→ **Activity**: Write out, word for word and with no pictures, each line below from the one containing "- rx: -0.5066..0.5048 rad" through the one containing "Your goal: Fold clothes", both included, and no other line.

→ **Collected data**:
◇ ◇ ◇ ◇ ◇ ◇ ◇

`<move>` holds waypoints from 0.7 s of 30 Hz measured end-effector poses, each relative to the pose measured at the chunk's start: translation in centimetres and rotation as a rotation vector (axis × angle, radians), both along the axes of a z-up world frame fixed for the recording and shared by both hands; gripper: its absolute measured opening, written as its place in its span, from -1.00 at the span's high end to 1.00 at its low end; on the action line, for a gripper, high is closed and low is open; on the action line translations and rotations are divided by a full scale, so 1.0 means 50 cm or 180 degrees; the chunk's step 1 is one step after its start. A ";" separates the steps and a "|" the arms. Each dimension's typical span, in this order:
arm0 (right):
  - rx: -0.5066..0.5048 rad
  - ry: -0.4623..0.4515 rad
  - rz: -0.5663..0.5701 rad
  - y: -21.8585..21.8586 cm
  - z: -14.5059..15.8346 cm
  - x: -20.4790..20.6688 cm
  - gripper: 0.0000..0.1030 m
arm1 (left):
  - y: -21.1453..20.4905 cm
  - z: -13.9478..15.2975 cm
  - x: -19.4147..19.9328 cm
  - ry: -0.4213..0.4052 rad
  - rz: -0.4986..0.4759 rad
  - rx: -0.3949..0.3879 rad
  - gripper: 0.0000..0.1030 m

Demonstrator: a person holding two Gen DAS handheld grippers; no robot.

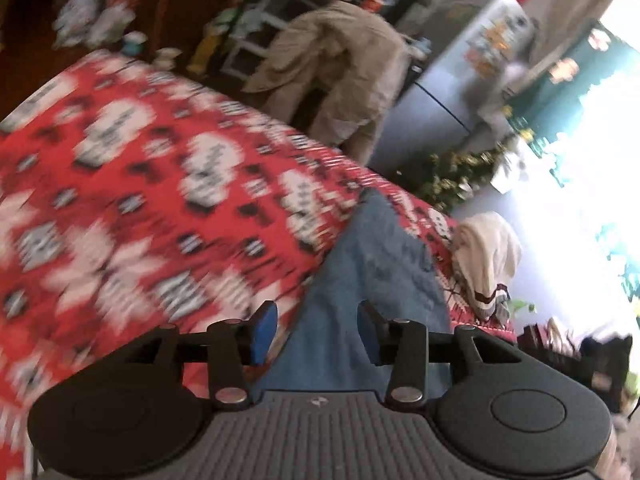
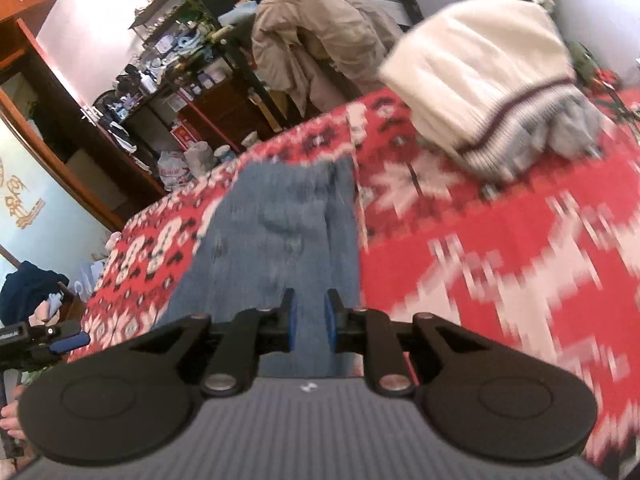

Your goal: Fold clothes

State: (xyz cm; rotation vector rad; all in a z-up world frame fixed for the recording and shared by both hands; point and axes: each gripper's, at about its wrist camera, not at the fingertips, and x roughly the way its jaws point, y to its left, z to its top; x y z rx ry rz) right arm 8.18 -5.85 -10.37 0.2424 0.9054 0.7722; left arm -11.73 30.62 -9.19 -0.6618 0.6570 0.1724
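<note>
left gripper (image 1: 318,330): fingers apart, nothing between pads, over near end of jeans
right gripper (image 2: 310,322): fingers a little apart, narrow gap, nothing pinched, over jeans' near edge
jeans (image 2: 276,240): blue, lying flat on cloth, running away from both grippers
cloth (image 2: 500,248): red and white pattern, covers table
sweater (image 2: 480,80): cream, heaped on cloth, apart from jeans
coat (image 2: 320,28): tan, draped behind table

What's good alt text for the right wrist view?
The right tongs, jaws slightly apart and holding nothing, hover over a blue knit garment lying flat on a red patterned blanket. A cream sweater pile sits at the blanket's far right; cluttered shelves stand behind.
</note>
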 end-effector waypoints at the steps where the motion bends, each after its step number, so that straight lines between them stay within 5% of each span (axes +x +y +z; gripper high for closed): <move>1: 0.0020 -0.0010 -0.0005 0.017 -0.002 0.027 0.66 | -0.002 0.000 0.033 -0.0003 -0.0064 0.0053 0.18; 9: 0.0093 0.0114 -0.0075 0.152 -0.065 0.225 0.45 | -0.020 -0.051 0.299 0.0155 -0.0388 0.0336 0.22; 15: 0.0165 0.0336 -0.0058 0.196 -0.123 0.285 0.43 | -0.026 -0.096 0.368 0.0272 -0.0504 0.0309 0.22; 16: 0.0146 0.0323 -0.0041 0.202 -0.126 0.285 0.44 | -0.026 -0.100 0.369 0.0262 -0.0510 0.0298 0.22; 17: 0.0126 0.0310 -0.0024 0.208 -0.129 0.285 0.78 | -0.027 -0.101 0.369 0.0257 -0.0509 0.0309 0.22; 21: -0.0148 -0.0424 0.0003 0.226 -0.082 0.229 0.84 | -0.036 -0.077 0.354 0.0045 -0.0536 0.0349 0.22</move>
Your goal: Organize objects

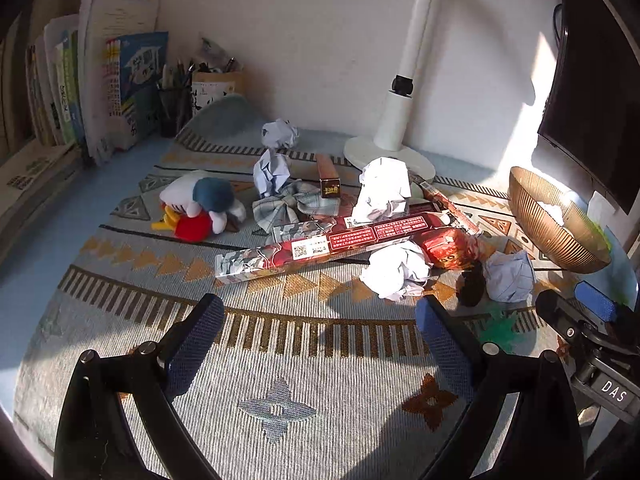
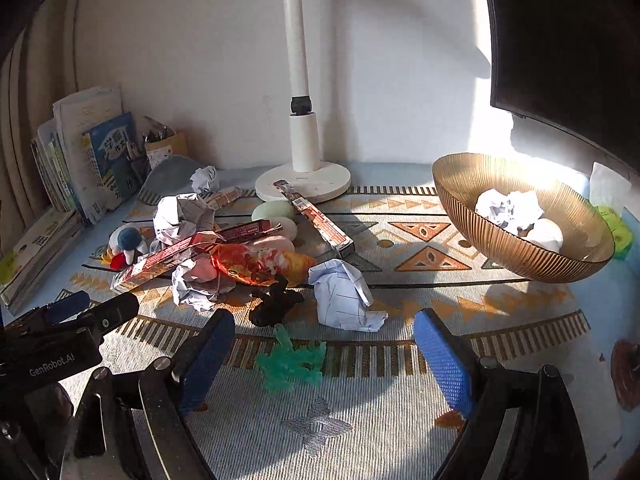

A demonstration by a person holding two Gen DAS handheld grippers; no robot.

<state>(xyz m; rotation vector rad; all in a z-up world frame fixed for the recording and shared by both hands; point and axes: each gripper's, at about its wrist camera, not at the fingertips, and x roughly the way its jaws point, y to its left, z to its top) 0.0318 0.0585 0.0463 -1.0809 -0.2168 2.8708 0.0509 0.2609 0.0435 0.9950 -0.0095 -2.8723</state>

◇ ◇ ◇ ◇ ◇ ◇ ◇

→ **Written answer**:
  - rx: -0.5066..0.5048 rad
  - ry: -0.4623..0.4515 rad
  - rz: -0.5663..0.5701 rad
  - y: -21.8585..21.8586 cm
  - z: -14.5059..15.8346 cm
  - x: -20.4790..20.6688 cm
  - gripper: 0.0000..0.1030 m
arm1 (left):
  - y: -21.1453..20.4905 cm
  - z: -13.9478..15.2975 cm
  - x: -19.4147..19.9328 cm
  - ry: -0.4213..0.4052 rad
  - rz: -0.4986..0.4759 rad
  - rx: -0.3949..0.3879 rad
  - gripper: 0.0000..0.1030 m

Demonstrator: a person holding two Gen DAS handheld grippers; no robot.


Your goal: Fold clothes

Besides this answer, the exercise requires nothing else.